_Problem statement_.
Retype every line from the top of the entries down to the one with "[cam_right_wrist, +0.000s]", both included, and skip the pictures.

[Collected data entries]
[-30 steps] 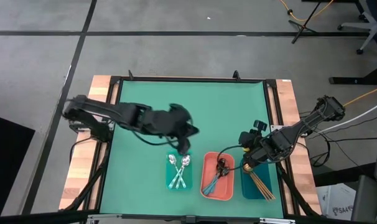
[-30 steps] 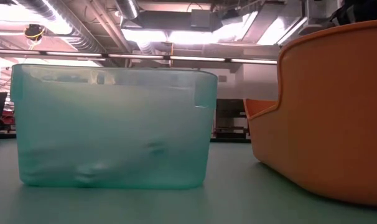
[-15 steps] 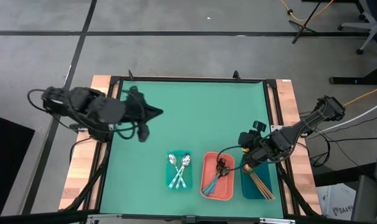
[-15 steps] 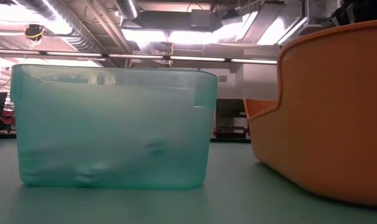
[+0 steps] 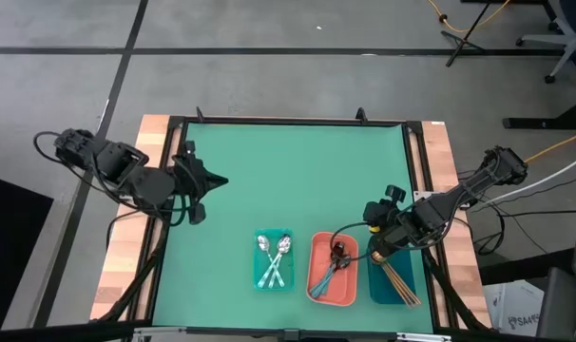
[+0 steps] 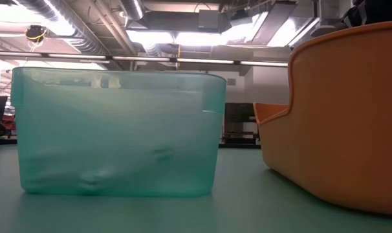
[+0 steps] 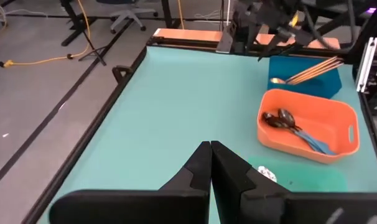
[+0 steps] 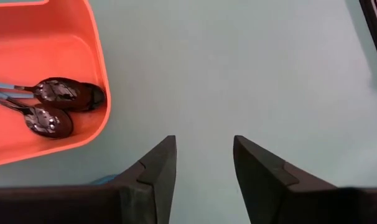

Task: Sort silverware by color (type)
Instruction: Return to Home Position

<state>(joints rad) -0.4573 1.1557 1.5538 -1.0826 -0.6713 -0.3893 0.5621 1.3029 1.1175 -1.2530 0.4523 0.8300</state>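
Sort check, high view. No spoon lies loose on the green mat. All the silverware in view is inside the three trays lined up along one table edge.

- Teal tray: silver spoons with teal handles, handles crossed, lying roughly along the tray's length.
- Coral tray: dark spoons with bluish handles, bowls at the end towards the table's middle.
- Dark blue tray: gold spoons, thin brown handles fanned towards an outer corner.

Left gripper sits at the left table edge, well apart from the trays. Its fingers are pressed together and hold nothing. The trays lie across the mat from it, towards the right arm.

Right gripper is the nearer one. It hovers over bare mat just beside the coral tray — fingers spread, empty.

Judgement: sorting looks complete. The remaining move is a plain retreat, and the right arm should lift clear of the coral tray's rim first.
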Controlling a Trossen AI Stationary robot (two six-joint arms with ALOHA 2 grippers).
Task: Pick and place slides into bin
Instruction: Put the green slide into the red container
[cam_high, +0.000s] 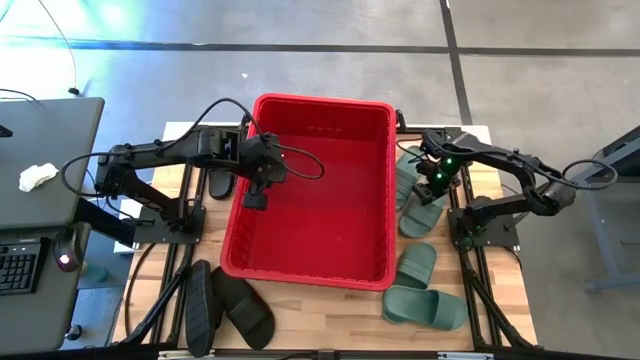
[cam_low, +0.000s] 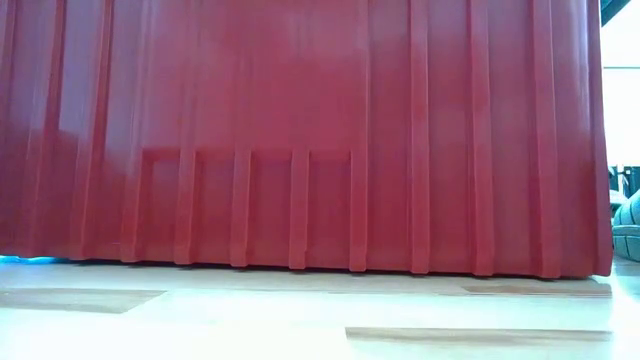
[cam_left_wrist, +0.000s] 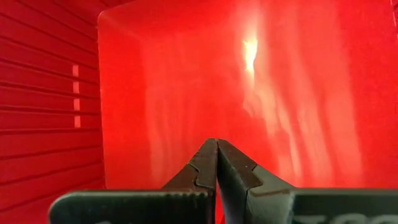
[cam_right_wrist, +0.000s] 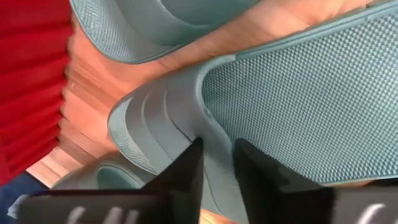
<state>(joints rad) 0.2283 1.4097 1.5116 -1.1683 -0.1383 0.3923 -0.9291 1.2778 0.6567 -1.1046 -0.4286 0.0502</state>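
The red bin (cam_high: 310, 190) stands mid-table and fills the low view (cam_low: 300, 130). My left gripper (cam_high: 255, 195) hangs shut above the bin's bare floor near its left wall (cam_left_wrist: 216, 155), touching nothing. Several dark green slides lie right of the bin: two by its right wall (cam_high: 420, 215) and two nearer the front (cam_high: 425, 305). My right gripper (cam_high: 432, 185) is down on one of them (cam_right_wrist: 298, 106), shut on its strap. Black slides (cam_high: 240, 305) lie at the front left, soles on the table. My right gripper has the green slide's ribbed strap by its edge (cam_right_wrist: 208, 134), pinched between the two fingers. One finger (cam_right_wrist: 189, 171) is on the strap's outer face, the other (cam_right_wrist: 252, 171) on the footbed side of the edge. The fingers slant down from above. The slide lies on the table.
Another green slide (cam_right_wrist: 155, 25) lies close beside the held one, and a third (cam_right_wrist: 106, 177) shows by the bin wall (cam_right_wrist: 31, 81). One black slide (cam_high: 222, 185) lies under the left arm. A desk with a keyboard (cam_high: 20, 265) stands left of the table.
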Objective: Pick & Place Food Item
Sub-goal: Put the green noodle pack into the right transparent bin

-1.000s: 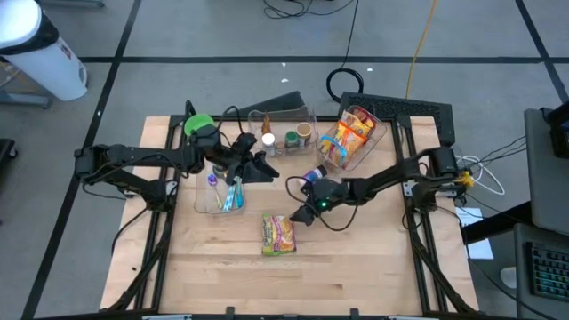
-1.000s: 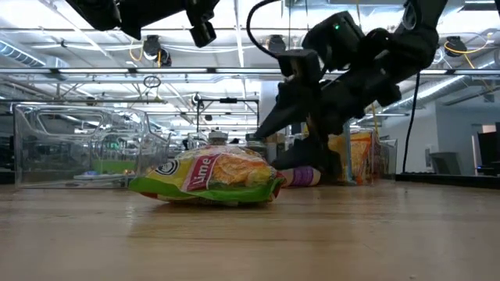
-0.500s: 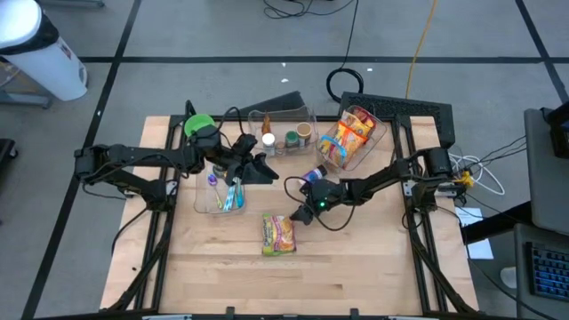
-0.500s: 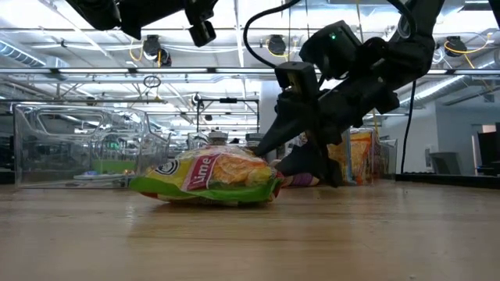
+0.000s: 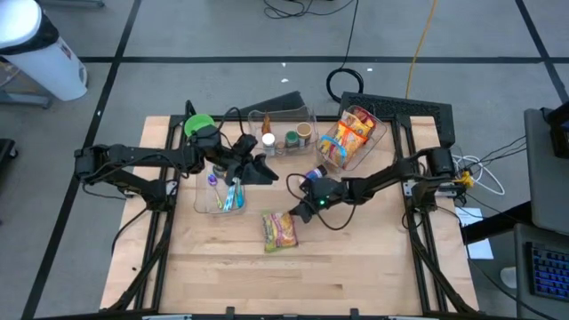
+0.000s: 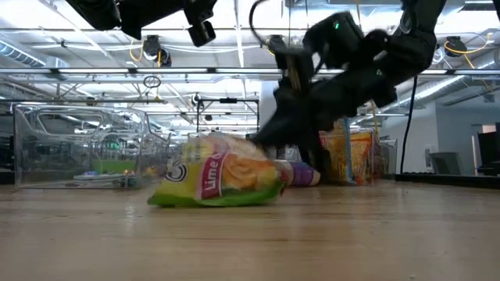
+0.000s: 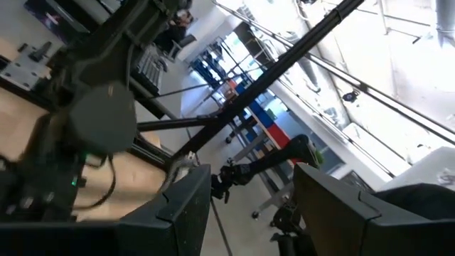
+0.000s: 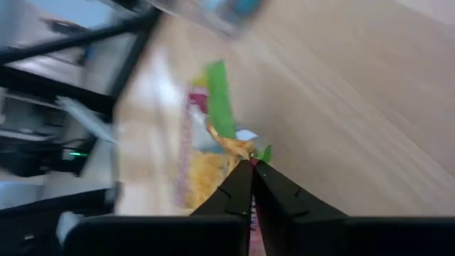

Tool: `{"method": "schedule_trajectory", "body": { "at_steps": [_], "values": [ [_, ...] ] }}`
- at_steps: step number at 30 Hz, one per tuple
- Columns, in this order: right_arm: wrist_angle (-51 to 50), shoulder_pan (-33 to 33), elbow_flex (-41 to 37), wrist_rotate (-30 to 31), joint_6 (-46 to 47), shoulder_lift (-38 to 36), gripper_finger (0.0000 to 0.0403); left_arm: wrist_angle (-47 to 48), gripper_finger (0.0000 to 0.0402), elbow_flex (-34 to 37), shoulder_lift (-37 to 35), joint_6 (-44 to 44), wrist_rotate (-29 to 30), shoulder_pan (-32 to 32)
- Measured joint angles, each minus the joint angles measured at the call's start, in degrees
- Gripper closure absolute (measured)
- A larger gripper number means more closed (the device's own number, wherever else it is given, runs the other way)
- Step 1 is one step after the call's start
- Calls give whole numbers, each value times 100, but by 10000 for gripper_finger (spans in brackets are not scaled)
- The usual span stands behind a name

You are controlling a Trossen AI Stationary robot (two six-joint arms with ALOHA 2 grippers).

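The right gripper [image 5: 300, 213] sits low over the middle of the desk [image 5: 356, 276], at the corner of the chip bag [image 5: 280, 230] nearest the bins. In the right wrist view its fingers [image 8: 238, 192] are pressed together with a thin edge of the bag's wrapper caught between them, so the pinch looks made. In the low view the bag [image 6: 215, 180] is blurred and tilted up at one end, yet its underside rests on the desk, so the step in hand is the pick, at the very start of the lift.

The left gripper [image 5: 258, 169] hangs over the clear bin of toothbrushes [image 5: 222, 197], well apart from the bag. Its fingers [image 7: 181, 213] stand partly apart and hold nothing.

Behind the bag stand two more clear bins, one with small jars [image 5: 284, 133] and one with snack bags [image 5: 351, 138]. A small purple-capped bottle [image 5: 314, 173] lies on the desk near the right arm.

The next move likely calls for a slow, straight rise, since only a thin seam is gripped and the bag may swing or slip. Then comes a carry toward the bin with snack bags, probably its place, keeping clear of the bottle and the bin's near wall
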State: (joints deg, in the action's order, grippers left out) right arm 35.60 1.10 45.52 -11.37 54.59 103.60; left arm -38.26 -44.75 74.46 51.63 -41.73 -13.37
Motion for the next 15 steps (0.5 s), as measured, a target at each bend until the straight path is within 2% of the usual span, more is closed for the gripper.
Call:
{"method": "schedule_trajectory", "body": {
  "at_steps": [7,15],
  "values": [
    [-22,2,0,29,-313,-795,402,-1,192,0,0,88,-232,15],
    [-834,16,2,710,-948,-1938,403,51,192,0,0,-402,188,12]
  ]
}}
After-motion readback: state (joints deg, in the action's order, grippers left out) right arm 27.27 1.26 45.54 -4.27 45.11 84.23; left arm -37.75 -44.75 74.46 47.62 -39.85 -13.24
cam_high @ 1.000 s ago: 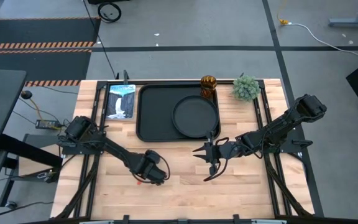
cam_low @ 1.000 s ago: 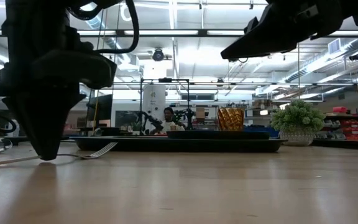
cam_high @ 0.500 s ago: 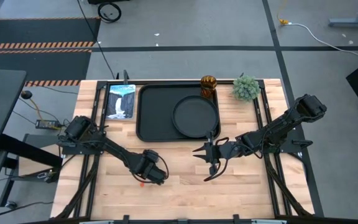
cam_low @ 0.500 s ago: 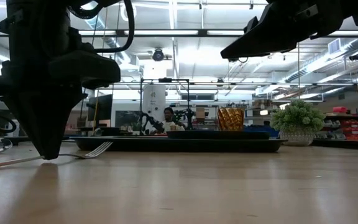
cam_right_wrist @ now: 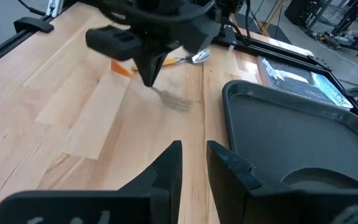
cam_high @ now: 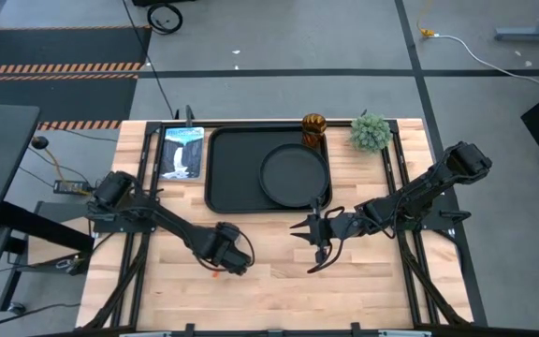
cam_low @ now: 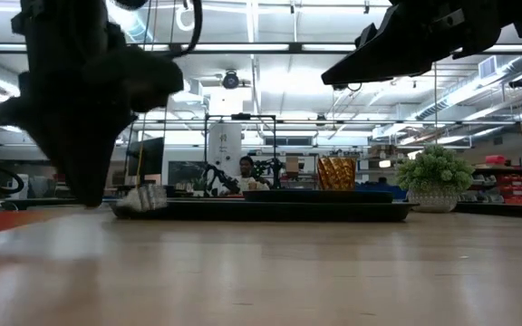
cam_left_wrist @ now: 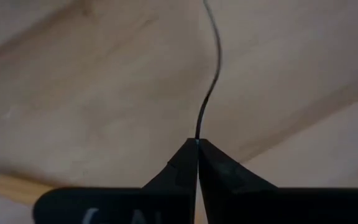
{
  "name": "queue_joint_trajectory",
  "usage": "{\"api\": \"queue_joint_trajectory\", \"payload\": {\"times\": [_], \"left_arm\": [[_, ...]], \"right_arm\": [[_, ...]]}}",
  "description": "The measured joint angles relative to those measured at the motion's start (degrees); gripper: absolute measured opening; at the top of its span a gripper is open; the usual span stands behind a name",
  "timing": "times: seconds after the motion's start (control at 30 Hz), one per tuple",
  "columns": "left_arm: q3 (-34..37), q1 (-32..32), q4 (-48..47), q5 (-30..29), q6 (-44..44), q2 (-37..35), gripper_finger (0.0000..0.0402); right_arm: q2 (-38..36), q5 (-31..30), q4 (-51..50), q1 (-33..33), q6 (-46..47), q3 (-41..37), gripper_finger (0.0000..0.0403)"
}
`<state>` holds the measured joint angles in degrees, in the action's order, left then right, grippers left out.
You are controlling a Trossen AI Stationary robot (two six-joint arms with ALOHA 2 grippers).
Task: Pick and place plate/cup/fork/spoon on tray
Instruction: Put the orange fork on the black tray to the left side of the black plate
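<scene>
My left pincer [cam_right_wrist: 149, 79] is clamped on the fork [cam_right_wrist: 166, 98], lifting; next, carry it to the tray [cam_high: 221, 183].

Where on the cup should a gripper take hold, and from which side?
Probably across the cup's upper wall, coming down from above. It stands upright at the tray's far right corner, with the plant close beside it and the plate in front.

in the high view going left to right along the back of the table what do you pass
picture card → tray → plate, lying in the tray's right half → cup at the tray's far right corner → small green plant
</scene>
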<state>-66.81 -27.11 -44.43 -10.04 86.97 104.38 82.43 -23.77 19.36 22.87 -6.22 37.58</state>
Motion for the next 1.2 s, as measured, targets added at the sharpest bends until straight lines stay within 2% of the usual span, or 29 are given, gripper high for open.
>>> {"api": "queue_joint_trajectory", "payload": {"times": [0.3,0.73,1.2], "left_arm": [[0.0,1.19,-0.91,-5.0,-0.96,-6.76,0.0014],[0.0,6.19,-0.79,-6.1,-9.16,-7.63,0.0005],[0.02,21.79,-1.84,-5.81,-24.76,-9.51,0.0007]], "right_arm": [[0.0,-0.05,0.33,0.0,-0.22,-0.02,0.008],[0.0,-0.15,0.37,0.0,-0.53,-0.02,0.008],[0.0,-1.05,0.09,-0.05,-1.16,-0.02,0.008]]}}
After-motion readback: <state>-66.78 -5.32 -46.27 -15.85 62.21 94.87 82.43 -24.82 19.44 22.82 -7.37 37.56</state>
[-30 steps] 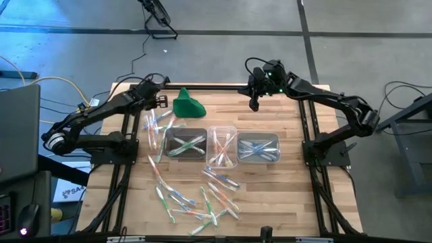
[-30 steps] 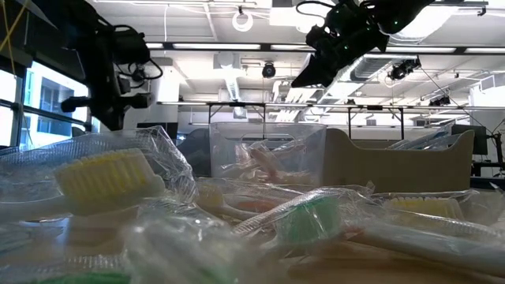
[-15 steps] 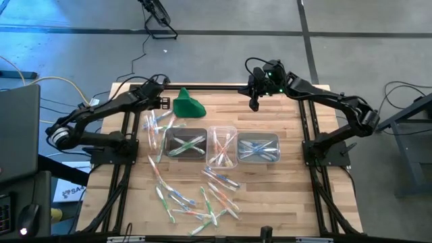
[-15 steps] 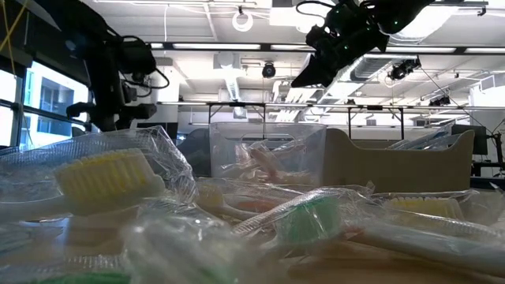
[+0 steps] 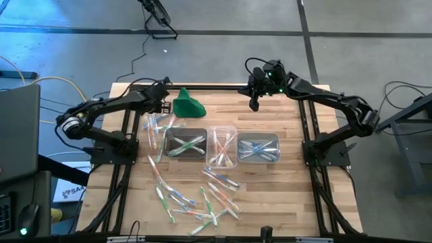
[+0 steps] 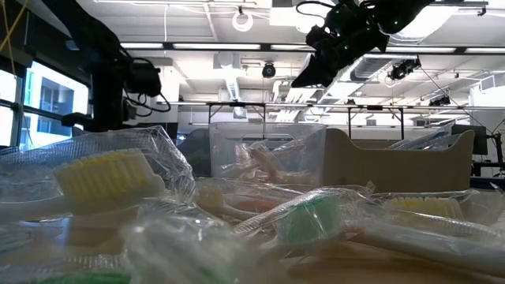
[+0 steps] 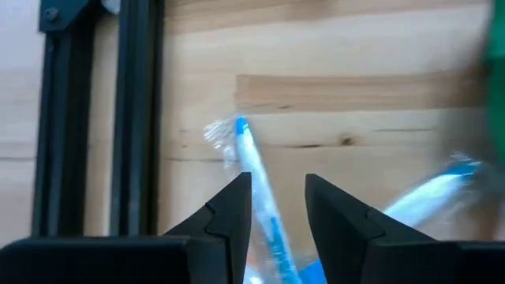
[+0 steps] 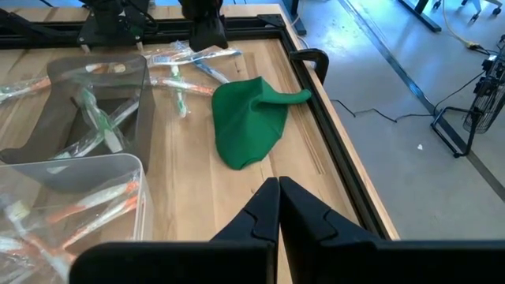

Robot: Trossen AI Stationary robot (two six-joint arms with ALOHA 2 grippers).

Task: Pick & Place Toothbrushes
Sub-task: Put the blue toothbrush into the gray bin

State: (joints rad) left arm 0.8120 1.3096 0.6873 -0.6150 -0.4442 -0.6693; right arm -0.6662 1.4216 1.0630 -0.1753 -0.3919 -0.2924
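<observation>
Wooden slatted tabletop (image 5: 270, 182) was littered; left gripper (image 7: 276, 207), fingers apart, hovered over a blue-handled wrapped toothbrush (image 7: 254, 170) beside the green cloth lump (image 5: 187, 104) (pick step, I'd guess). Next: descend, close.

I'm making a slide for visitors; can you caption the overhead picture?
Left gripper hovers open over toothbrushes by a green cloth; right gripper waits shut above three tubs.

The counter (image 5: 283, 189) is pale wood with a butcher-block grain, framed by black rails. The toothbrushes (image 5: 202, 202) are whitish with green, orange-pink and blue parts, in clear wrapping. A solid green cloth (image 5: 187, 105) lies near the far edge. Three tubs (image 5: 223, 128) are clear plastic. Both arms are black, as are the left pincer (image 7: 276, 201) and right pincer (image 8: 278, 189)
</observation>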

_Written reply_.
[-30 steps] 
[-30 steps] 
[-15 steps] 
[-15 steps] 
[+0 steps] 
[+0 steps] 
[+0 steps] 
[+0 steps] 

Task: Sort silverware by color (type)
Instruction: Return to Home Position

<state>(joints rad) -0.4573 1.1557 1.5538 -1.0826 -0.6713 -0.3893 0.5621 1.3029 1.1175 -1.2530 0.4523 0.8300</state>
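Sort check, high view. No spoon lies loose on the green mat. All the silverware in view is inside the three trays lined up along one table edge.

- Teal tray: silver spoons with teal handles, handles crossed, lying roughly along the tray's length.
- Coral tray: dark spoons with bluish handles, bowls at the end towards the table's middle.
- Dark blue tray: gold spoons, thin brown handles fanned towards an outer corner.

Left gripper sits at the left table edge, well apart from the trays. Its fingers are pressed together and hold nothing. The trays lie across the mat from it, towards the right arm.

Right gripper is the nearer one. It hovers over bare mat just beside the coral tray — fingers spread, empty.

Judgement: sorting looks complete. The remaining move is a plain retreat, and the right arm should lift clear of the coral tray's rim first.
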Controlling a Trossen AI Stationary robot (two six-joint arms with ALOHA 2 grippers).
Task: Pick and place slides into bin
Instruction: Put the green slide into the red container
[cam_high, +0.000s] 
[cam_low, +0.000s] 
[cam_left_wrist, +0.000s] 
[cam_right_wrist, +0.000s] 

No additional work remains on the exercise.